A copy of the last-ever Evening Standard on a pub table in Holborn a few hours ago. Next week a new, Thursday-only publication will appear in its place, ending almost 200 years of a daily newspaper designed to let busy Londoners know what's been happening in the city whilst we were hard at work at our desks, counters and building sites. Appropriately I had to wait for a man carrying an anatomical skeleton to step off my tube home this evening. Whether he knew it was the end of an era, I don't know, but it is.
"Star, News and Standard!" remembers my mum from her days as a London office girl in the early 60s. By the time I started work in the capital only the last of those three evening papers had survived, so I guess its name was well chosen.
Over the decades that followed I joined hundreds of thousands of commuters handing over my 20/30/50 pence each day after work to the nearest vendor standing in their kiosk or behind wooden box to get my fill of news, starting with the famous Stop Press panel run across the bottom of the back page, the column- counter intuitively - running perpendicular to the rest of the paper.
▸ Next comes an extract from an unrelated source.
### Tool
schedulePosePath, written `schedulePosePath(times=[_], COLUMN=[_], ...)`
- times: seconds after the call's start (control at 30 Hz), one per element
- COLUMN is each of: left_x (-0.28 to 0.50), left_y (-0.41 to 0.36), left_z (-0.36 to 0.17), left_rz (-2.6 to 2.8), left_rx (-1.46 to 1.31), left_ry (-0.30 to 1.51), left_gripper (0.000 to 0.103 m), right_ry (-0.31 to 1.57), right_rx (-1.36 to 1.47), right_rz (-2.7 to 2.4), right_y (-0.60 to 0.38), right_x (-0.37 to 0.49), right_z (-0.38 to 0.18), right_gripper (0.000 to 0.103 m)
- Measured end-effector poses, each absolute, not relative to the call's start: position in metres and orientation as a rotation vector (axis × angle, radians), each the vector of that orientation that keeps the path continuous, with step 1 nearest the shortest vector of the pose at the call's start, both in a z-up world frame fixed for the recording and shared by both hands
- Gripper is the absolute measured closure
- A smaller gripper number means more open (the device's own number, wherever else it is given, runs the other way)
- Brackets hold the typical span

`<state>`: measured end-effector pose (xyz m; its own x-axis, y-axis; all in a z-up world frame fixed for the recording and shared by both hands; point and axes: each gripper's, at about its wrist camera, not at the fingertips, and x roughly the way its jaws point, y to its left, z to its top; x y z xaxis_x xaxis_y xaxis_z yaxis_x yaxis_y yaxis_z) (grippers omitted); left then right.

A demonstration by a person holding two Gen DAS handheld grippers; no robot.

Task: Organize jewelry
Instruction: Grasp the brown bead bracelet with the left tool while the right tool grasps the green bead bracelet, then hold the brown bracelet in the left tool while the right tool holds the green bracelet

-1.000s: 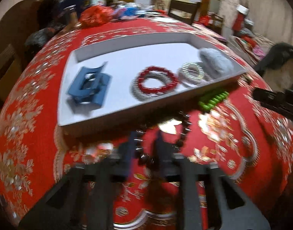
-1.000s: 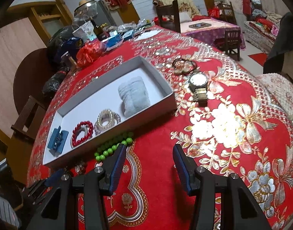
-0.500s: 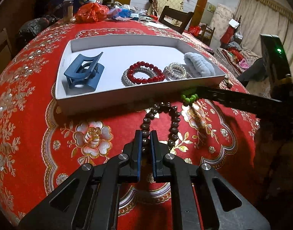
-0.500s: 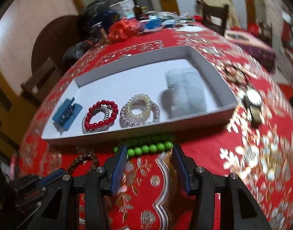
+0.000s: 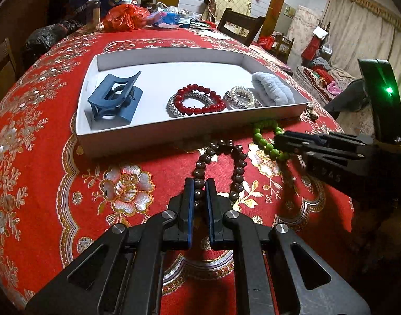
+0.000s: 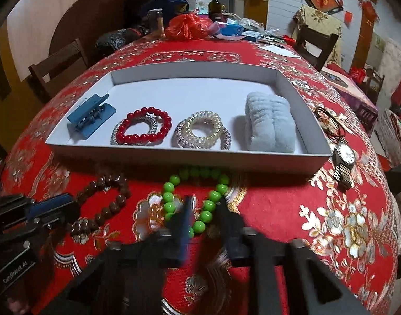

Of course there was no other way of getting news then unless you access to a radio or tv or your other half called you, even if the very idea of such a paper as I describe above ever being necessary no doubt seems quaint or even absurd when encountered by Gen Z.
But it was and it worked, so much so that three or four editions each day were often sent out, from an early one you might pick up from mainline termini at 11am to the coveted West End Final rushed out just around the time of the early evening news on tv. With their smeary ink, rough cut pages - both presumably a function of the speed of production but often looking as though children had had a hand in making it - and huge, screaming headlines it really WAS London.
Actually in later years I was, to be fair, only buying it for the monthly – yes, monthly – pleasure of the ES Magazine, then a slick, perfect-bound supplement as likely to feature proper and occasionally investigative journalism as it was to carry a fashion shoot or style piece. It was easily the equal of the Sundays. Recently, under the editorship of Dylan Jones, the paper itself has been very much on the down, with a reduced page count, bizarre use of the front cover to introduce the one main story and rather sad diminution of it as a Tuesday-to-Thursday affair only. And yes, the reasons are obvious – by chance, I wrote this entire piece (save these last two paragraphs) on my phone, typos and all, on the way home.
But when the TfL cleaners stuff the remaining copies of today’s last edition into their bin liners in the depots tonight, be very certain that something will have changed.